[Input for this task — start]
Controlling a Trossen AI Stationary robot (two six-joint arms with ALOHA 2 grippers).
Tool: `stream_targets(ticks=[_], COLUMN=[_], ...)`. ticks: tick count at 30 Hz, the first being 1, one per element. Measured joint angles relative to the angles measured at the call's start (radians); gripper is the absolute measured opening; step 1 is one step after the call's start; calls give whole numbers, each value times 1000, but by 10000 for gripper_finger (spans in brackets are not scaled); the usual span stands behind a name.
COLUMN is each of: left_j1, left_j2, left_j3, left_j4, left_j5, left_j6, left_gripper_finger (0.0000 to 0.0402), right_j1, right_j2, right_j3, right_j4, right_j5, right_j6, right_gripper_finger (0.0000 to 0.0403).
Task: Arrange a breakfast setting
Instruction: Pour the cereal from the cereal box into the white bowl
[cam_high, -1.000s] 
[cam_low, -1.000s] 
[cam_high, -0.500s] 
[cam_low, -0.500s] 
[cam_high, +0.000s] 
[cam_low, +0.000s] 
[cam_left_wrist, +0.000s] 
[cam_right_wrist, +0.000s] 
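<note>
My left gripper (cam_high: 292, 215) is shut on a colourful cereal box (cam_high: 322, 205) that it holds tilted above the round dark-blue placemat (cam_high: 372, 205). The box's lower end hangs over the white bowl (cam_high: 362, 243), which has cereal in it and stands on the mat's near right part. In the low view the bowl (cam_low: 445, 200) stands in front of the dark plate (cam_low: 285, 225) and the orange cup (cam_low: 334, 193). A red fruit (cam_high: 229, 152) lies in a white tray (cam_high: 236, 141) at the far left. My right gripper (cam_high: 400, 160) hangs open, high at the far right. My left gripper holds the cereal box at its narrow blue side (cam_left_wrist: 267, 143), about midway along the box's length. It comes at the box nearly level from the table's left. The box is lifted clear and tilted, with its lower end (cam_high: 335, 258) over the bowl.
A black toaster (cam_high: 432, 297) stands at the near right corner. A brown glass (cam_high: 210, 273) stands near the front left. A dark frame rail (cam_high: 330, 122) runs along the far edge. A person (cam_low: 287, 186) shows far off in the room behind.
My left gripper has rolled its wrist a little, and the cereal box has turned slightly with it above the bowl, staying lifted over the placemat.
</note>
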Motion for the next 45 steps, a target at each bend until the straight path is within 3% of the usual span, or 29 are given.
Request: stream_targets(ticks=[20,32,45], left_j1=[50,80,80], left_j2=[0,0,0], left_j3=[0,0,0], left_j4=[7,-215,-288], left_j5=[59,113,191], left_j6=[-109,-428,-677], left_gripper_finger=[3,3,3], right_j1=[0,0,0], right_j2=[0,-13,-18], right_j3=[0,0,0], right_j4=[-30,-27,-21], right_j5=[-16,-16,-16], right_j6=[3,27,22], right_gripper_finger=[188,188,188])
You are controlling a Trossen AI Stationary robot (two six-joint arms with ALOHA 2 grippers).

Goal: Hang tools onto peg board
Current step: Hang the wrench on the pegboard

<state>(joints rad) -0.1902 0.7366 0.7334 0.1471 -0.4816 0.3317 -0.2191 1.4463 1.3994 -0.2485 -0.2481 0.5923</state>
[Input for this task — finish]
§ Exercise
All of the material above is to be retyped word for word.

§ Response below
Controlling a Trossen AI Stationary robot (two six-joint arms with ALOHA 2 grippers).
Tool: `stream_targets(ticks=[_], COLUMN=[_], ...)`. ticks: tick count at 30 Hz, the first being 1, one per element. Measured joint angles relative to the angles measured at the call's start (radians); gripper is the absolute measured opening; step 1 is one step after the call's start; calls give whole numbers, each value times 1000, but by 10000 for gripper_finger (spans in brackets are not scaled); the usual span stands behind a name.
COLUMN is each of: left_j1, left_j2, left_j3, left_j4, left_j5, left_j6, left_gripper_finger (0.0000 to 0.0402), right_j1, right_j2, right_j3, right_j4, right_j5, right_j6, right_gripper_finger (0.0000 to 0.0403).
Task: Arrange a breakfast setting
Instruction: Pour the cereal from the cereal box into the white bowl
[cam_high, -1.000s] 
[cam_low, -1.000s] 
[cam_high, -0.500s] 
[cam_low, -0.500s] 
[cam_high, +0.000s] 
[cam_low, +0.000s] 
[cam_left_wrist, +0.000s] 
[cam_right_wrist, +0.000s] 
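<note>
My left gripper (cam_high: 292, 215) is shut on a colourful cereal box (cam_high: 322, 205) that it holds tilted above the round dark-blue placemat (cam_high: 372, 205). The box's lower end hangs over the white bowl (cam_high: 362, 243), which has cereal in it and stands on the mat's near right part. In the low view the bowl (cam_low: 445, 200) stands in front of the dark plate (cam_low: 285, 225) and the orange cup (cam_low: 334, 193). A red fruit (cam_high: 229, 152) lies in a white tray (cam_high: 236, 141) at the far left. My right gripper (cam_high: 400, 160) hangs open, high at the far right. My left gripper holds the cereal box at its narrow blue side (cam_left_wrist: 267, 143), about midway along the box's length. It comes at the box nearly level from the table's left. The box is lifted clear and tilted, with its lower end (cam_high: 335, 258) over the bowl.
A black toaster (cam_high: 432, 297) stands at the near right corner. A brown glass (cam_high: 210, 273) stands near the front left. A dark frame rail (cam_high: 330, 122) runs along the far edge. A person (cam_low: 287, 186) shows far off in the room behind.
My left gripper has rolled its wrist a little, and the cereal box has turned slightly with it above the bowl, staying lifted over the placemat.
</note>
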Motion for the next 45 steps, a target at each bend until the straight path is within 3% of the usual span, or 29 are given.
Request: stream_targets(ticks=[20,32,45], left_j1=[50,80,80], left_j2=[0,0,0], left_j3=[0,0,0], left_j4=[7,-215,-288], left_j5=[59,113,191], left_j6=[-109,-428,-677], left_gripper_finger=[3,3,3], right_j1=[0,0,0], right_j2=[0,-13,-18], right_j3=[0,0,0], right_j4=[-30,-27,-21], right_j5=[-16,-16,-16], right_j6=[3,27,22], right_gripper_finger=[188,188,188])
You are controlling a Trossen AI Stationary robot (two six-joint arms with ALOHA 2 grippers).

Goal: Hang tools onto peg board
Current step: Hang the wrench on the pegboard

<state>(joints rad) -0.1902 0.7366 0.7334 0.1471 -0.4816 0.3317 -0.2191 1.4463 1.3994 -0.2485 -0.2481 0.5923</state>

This exercise has nothing more to it.